● Assignment:
Output the listing exactly as written, apart from its pictures.
*** Entries shown ***
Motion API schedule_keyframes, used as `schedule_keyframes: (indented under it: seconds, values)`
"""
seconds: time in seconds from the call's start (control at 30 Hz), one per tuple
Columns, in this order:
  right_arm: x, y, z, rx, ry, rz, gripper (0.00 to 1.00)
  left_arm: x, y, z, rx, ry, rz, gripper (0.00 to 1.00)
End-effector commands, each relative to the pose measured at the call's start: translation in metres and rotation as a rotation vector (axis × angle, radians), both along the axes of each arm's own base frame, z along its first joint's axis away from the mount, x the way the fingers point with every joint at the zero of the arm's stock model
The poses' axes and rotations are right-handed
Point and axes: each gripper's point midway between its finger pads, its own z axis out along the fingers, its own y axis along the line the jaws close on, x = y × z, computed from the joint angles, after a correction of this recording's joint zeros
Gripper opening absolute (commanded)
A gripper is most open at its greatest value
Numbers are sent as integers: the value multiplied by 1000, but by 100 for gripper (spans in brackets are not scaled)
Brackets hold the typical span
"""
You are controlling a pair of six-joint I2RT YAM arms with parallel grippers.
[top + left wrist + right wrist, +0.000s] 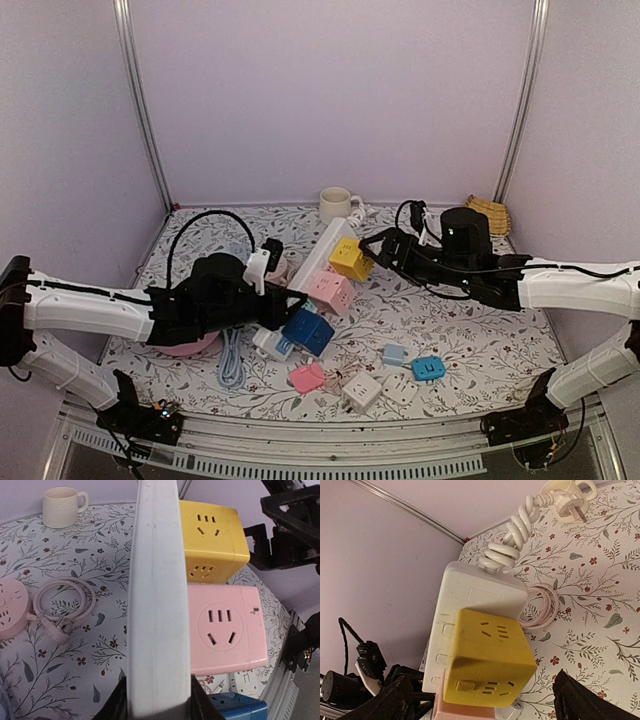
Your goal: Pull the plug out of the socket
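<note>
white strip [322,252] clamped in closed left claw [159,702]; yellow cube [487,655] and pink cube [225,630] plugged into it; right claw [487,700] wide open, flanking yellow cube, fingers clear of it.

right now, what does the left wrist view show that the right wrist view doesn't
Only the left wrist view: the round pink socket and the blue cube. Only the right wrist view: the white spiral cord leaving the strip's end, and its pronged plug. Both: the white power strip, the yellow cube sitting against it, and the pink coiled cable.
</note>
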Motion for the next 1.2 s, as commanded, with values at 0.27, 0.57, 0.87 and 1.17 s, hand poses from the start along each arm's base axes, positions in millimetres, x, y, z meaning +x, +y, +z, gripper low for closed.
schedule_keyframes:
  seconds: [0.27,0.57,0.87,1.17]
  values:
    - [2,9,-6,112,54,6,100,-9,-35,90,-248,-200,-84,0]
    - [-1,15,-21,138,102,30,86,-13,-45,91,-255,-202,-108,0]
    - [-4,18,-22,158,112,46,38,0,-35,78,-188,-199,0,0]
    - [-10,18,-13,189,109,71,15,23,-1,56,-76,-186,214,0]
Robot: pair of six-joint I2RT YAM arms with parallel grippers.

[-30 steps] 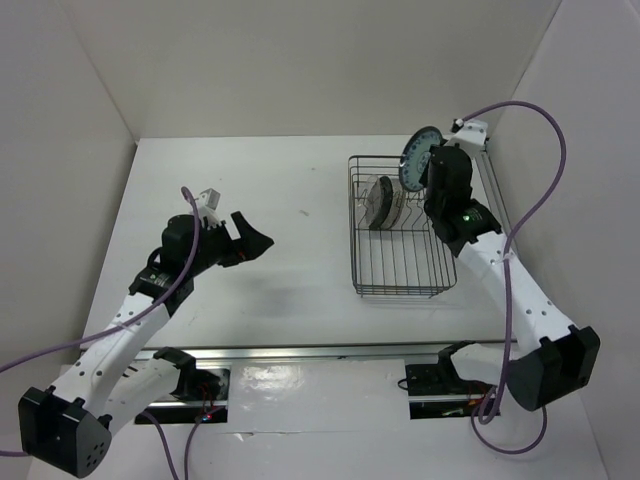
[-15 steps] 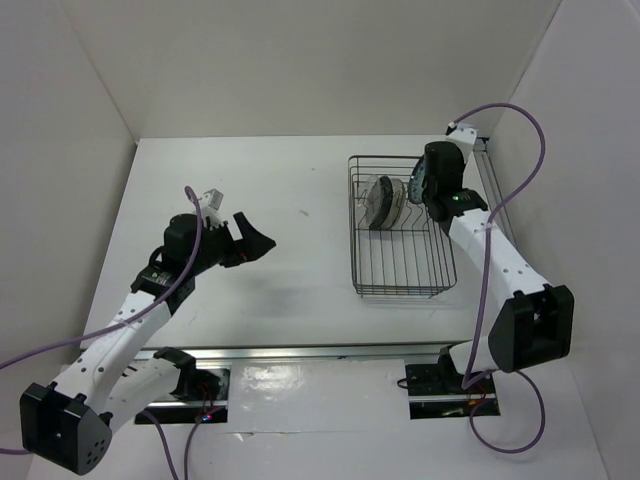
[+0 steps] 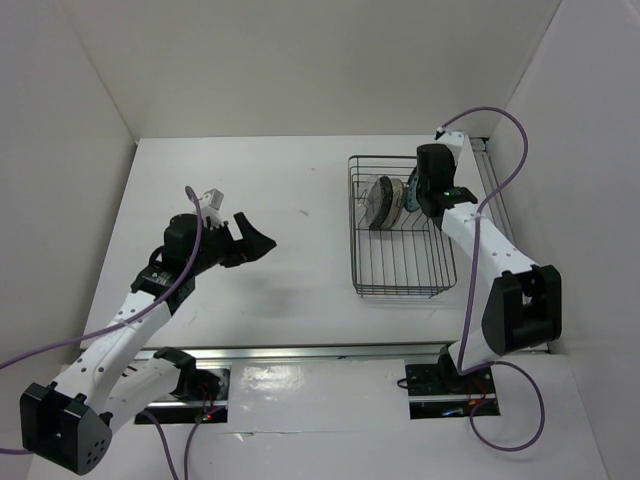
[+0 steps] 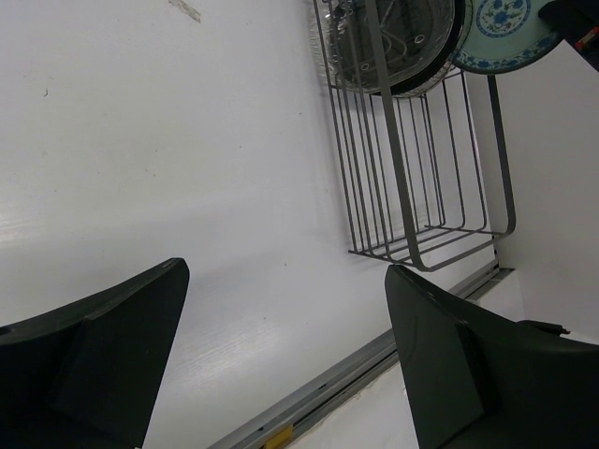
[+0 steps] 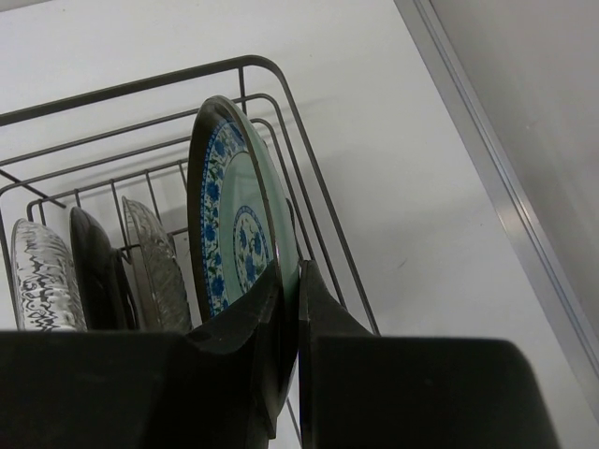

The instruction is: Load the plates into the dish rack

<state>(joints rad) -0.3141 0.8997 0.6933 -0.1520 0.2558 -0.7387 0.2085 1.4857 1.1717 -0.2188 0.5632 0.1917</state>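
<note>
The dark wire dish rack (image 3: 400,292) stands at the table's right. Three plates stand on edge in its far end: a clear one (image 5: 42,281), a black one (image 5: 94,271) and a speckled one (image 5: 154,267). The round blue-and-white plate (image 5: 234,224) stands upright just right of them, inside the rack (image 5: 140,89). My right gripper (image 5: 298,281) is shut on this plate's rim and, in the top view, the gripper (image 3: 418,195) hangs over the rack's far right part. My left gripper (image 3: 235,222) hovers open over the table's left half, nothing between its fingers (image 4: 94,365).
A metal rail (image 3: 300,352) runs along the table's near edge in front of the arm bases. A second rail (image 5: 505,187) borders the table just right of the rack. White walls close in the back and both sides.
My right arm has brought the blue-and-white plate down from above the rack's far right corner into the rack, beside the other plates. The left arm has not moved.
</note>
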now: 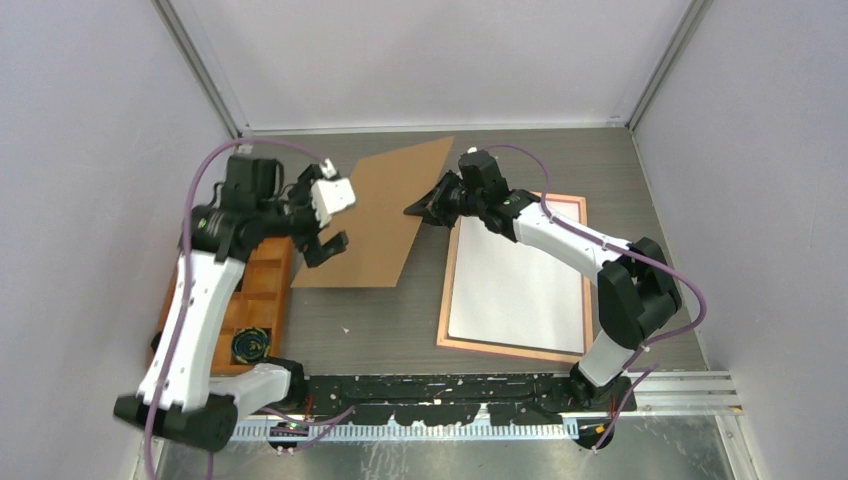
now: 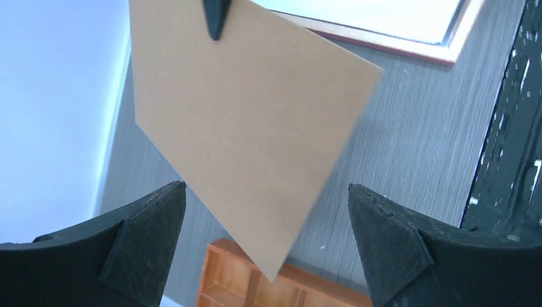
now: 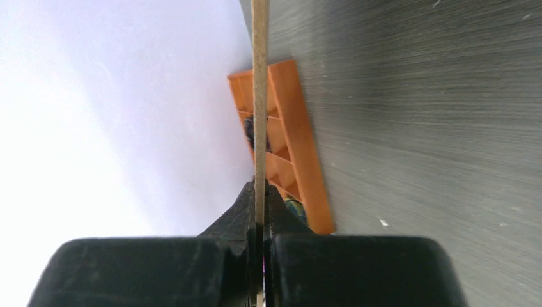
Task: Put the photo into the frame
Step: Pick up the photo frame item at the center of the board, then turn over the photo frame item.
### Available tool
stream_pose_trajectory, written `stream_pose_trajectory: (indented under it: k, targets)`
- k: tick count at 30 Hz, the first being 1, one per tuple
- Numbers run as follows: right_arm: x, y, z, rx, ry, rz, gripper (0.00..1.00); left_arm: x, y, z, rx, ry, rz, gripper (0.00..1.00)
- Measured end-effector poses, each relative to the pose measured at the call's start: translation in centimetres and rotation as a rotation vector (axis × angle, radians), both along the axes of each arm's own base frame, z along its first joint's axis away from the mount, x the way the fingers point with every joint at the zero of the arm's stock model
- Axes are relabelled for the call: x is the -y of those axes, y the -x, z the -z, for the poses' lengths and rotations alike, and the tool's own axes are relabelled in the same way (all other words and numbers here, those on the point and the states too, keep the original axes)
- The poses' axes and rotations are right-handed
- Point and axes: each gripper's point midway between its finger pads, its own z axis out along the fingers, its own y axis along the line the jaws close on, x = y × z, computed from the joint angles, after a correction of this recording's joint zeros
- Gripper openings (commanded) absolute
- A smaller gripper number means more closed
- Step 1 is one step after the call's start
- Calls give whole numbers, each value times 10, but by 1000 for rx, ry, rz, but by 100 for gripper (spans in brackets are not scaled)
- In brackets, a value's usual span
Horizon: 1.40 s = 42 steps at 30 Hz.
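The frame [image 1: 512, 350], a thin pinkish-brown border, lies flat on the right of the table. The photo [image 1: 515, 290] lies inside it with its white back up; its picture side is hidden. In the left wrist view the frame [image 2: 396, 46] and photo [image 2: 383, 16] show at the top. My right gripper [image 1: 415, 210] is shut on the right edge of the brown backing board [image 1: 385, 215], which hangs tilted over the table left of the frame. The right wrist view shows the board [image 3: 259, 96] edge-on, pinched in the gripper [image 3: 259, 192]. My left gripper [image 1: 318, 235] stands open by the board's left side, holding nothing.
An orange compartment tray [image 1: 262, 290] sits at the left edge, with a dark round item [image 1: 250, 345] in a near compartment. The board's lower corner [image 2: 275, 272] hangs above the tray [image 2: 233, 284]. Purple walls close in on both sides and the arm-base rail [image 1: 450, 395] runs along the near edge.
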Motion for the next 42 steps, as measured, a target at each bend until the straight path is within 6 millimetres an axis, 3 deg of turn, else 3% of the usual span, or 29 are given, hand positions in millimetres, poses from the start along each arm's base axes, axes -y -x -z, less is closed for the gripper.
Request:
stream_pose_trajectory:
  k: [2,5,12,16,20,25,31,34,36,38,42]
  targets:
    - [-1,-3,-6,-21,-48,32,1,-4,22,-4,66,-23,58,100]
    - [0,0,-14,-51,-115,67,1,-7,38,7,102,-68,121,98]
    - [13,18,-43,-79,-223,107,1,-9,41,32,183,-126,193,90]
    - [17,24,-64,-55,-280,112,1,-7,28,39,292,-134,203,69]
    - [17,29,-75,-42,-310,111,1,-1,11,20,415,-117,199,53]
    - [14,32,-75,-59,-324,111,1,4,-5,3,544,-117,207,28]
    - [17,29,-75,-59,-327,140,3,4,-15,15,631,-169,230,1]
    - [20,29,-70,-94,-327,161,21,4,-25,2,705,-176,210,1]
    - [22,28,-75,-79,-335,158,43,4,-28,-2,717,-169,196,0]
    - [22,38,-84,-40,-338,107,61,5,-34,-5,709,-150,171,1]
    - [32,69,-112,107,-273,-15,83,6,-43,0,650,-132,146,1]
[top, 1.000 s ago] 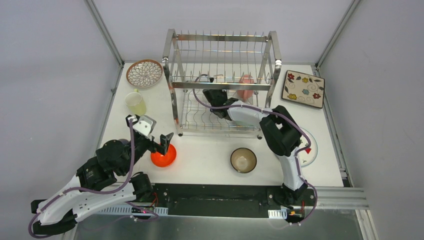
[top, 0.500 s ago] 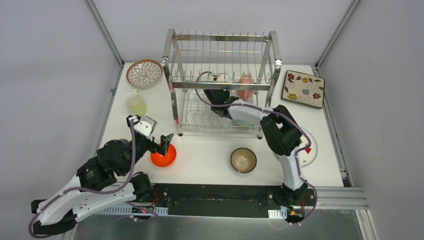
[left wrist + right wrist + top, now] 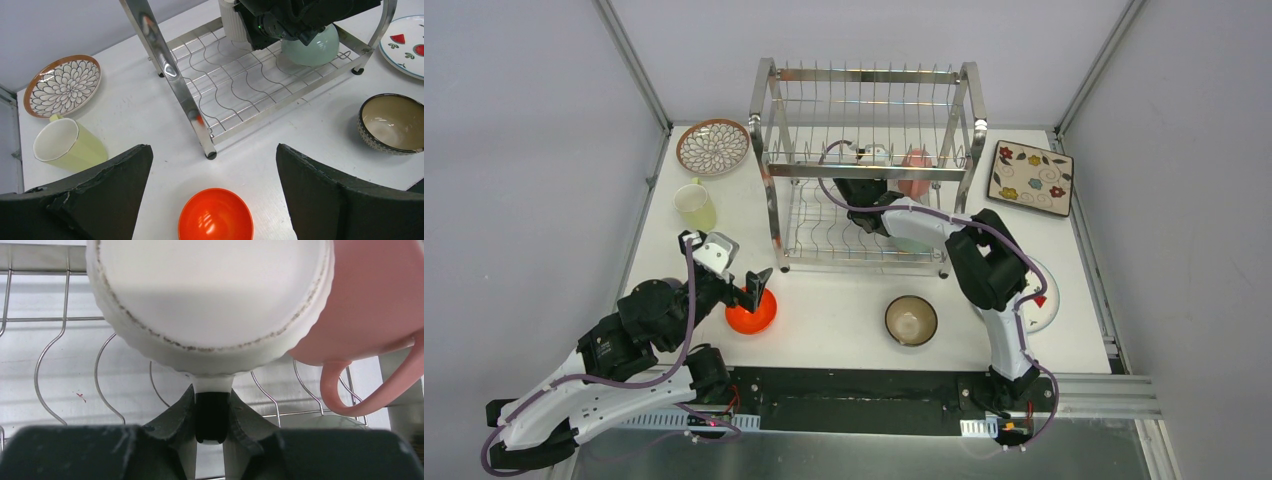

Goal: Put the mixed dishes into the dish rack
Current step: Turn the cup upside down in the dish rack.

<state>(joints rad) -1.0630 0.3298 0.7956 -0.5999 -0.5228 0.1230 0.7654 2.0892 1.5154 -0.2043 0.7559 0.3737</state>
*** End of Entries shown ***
● Answer to the exercise:
Motion API schedule_keyframes, used as `schedule_keyframes: (indented under it: seconds, values)`
"""
seconds: time in seconds from the call's start (control at 30 Hz), one per tuple
Columns, in this order:
  right_arm: x, y, z, rx, ry, rz, gripper (0.00 to 1.00)
  left_arm: x, y, z, rx, ry, rz, gripper (0.00 to 1.00)
End-effector commands, each relative to the pose measured at the call's start: translation in metres and rotation as a rotation vector (axis × angle, radians), both along the axes of each arm's own base frame, z along its first joint's axis away from the mount, x the way the fingers point with every joint at the zero of the arm's stock model
The poses' axes and rotations are right-handed
Point and axes: each gripper's point midway between its finger pads, its own z axis out along the fingers, its own y axis along the line the jaws close on, x = y × z, computed from the joint angles, after a correction of this recording's joint zeros
Gripper opening absolute (commanded)
A gripper is most open at its greatest value
Numbers are sent as integers: the value multiplied by 1000, but by 100 for gripper (spans in brackets are not scaled)
Brackets hold the typical span
"""
You are controlling a pair of six-joint I2RT YAM arms with parallel grippers.
[top + left wrist + right wrist, +0.000s] 
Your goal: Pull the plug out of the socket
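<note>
white strip [322,252] clamped in closed left claw [159,702]; yellow cube [487,655] and pink cube [225,630] plugged into it; right claw [487,700] wide open, flanking yellow cube, fingers clear of it.

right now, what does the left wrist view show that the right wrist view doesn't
Only the left wrist view: the round pink socket and the blue cube. Only the right wrist view: the white spiral cord leaving the strip's end, and its pronged plug. Both: the white power strip, the yellow cube sitting against it, and the pink coiled cable.
</note>
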Motion for the next 1.2 s, as commanded, with values at 0.27, 0.57, 0.87 and 1.17 s, hand poses from the start along each arm's base axes, positions in millimetres, x, y, z meaning +x, +y, +z, gripper low for closed.
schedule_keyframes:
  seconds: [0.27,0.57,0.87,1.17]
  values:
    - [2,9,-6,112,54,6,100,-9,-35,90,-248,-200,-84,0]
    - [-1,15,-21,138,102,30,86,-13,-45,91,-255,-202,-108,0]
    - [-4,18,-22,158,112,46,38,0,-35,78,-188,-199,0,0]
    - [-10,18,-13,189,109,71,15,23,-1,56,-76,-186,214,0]
Robot: pair of six-joint I2RT YAM arms with parallel grippers.

[-30 steps] 
[-15 steps] 
[+0 steps] 
[+0 steps] 
[+0 steps] 

The instruction is: Load the plates into the dish rack

<state>(joints rad) -0.3141 0.8997 0.6933 -0.1520 0.2558 -0.7387 0.2085 1.4857 1.1717 -0.2188 0.5632 0.1917</state>
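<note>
The dark wire dish rack (image 3: 400,292) stands at the table's right. Three plates stand on edge in its far end: a clear one (image 5: 42,281), a black one (image 5: 94,271) and a speckled one (image 5: 154,267). The round blue-and-white plate (image 5: 234,224) stands upright just right of them, inside the rack (image 5: 140,89). My right gripper (image 5: 298,281) is shut on this plate's rim and, in the top view, the gripper (image 3: 418,195) hangs over the rack's far right part. My left gripper (image 3: 235,222) hovers open over the table's left half, nothing between its fingers (image 4: 94,365).
A metal rail (image 3: 300,352) runs along the table's near edge in front of the arm bases. A second rail (image 5: 505,187) borders the table just right of the rack. White walls close in the back and both sides.
My right arm has brought the blue-and-white plate down from above the rack's far right corner into the rack, beside the other plates. The left arm has not moved.
</note>
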now: 
now: 
now: 
Task: Put the photo into the frame
Step: Pick up the photo frame item at the center of the board, then turn over the photo frame item.
### Available tool
stream_pose_trajectory, written `stream_pose_trajectory: (indented under it: k, targets)`
- k: tick count at 30 Hz, the first being 1, one per tuple
- Numbers run as follows: right_arm: x, y, z, rx, ry, rz, gripper (0.00..1.00); left_arm: x, y, z, rx, ry, rz, gripper (0.00..1.00)
- Measured end-effector poses, each relative to the pose measured at the call's start: translation in centimetres and rotation as a rotation vector (axis × angle, radians), both along the axes of each arm's own base frame, z along its first joint's axis away from the mount, x the way the fingers point with every joint at the zero of the arm's stock model
- Axes are relabelled for the call: x is the -y of those axes, y the -x, z the -z, for the poses' lengths and rotations alike, and the tool's own axes are relabelled in the same way (all other words and numbers here, those on the point and the states too, keep the original axes)
- The poses' axes and rotations are right-handed
- Point and axes: each gripper's point midway between its finger pads, its own z axis out along the fingers, its own y axis along the line the jaws close on, x = y × z, computed from the joint angles, after a correction of this recording's joint zeros
- Gripper openings (commanded) absolute
- A smaller gripper number means more closed
- Step 1 is one step after the call's start
- Calls give whole numbers, each value times 10, but by 1000 for rx, ry, rz, but by 100 for gripper (spans in brackets are not scaled)
- In brackets, a value's usual span
Horizon: 1.40 s = 42 steps at 30 Hz.
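The frame [image 1: 512, 350], a thin pinkish-brown border, lies flat on the right of the table. The photo [image 1: 515, 290] lies inside it with its white back up; its picture side is hidden. In the left wrist view the frame [image 2: 396, 46] and photo [image 2: 383, 16] show at the top. My right gripper [image 1: 415, 210] is shut on the right edge of the brown backing board [image 1: 385, 215], which hangs tilted over the table left of the frame. The right wrist view shows the board [image 3: 259, 96] edge-on, pinched in the gripper [image 3: 259, 192]. My left gripper [image 1: 318, 235] stands open by the board's left side, holding nothing.
An orange compartment tray [image 1: 262, 290] sits at the left edge, with a dark round item [image 1: 250, 345] in a near compartment. The board's lower corner [image 2: 275, 272] hangs above the tray [image 2: 233, 284]. Purple walls close in on both sides and the arm-base rail [image 1: 450, 395] runs along the near edge.
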Motion for the next 42 steps, as measured, a target at each bend until the straight path is within 6 millimetres an axis, 3 deg of turn, else 3% of the usual span, or 29 are given, hand positions in millimetres, poses from the start along each arm's base axes, axes -y -x -z, less is closed for the gripper.
Request:
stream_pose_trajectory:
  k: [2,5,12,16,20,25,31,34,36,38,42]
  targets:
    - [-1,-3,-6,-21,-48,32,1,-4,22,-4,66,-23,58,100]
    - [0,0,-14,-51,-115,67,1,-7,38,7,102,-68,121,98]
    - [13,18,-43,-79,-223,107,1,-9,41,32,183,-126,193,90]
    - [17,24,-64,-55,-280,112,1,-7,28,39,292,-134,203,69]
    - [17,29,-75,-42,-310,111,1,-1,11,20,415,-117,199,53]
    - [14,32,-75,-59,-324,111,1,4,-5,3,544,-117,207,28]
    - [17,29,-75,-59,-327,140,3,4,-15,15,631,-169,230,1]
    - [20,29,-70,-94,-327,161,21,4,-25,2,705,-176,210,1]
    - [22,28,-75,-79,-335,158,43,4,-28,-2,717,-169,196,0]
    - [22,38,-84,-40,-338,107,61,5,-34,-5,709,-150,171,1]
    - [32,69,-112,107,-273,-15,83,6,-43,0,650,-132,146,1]
[top, 1.000 s ago] 
[top, 0.500 s ago] 
[left wrist + right wrist + top, now] 

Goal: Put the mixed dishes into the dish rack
Current step: Turn the cup upside down in the dish rack.

<state>(joints rad) -1.0630 0.3298 0.7956 -0.5999 -0.5228 0.1230 0.7654 2.0892 1.5154 -0.2043 0.7559 0.3737</state>

What was requested is fully covered by this answer.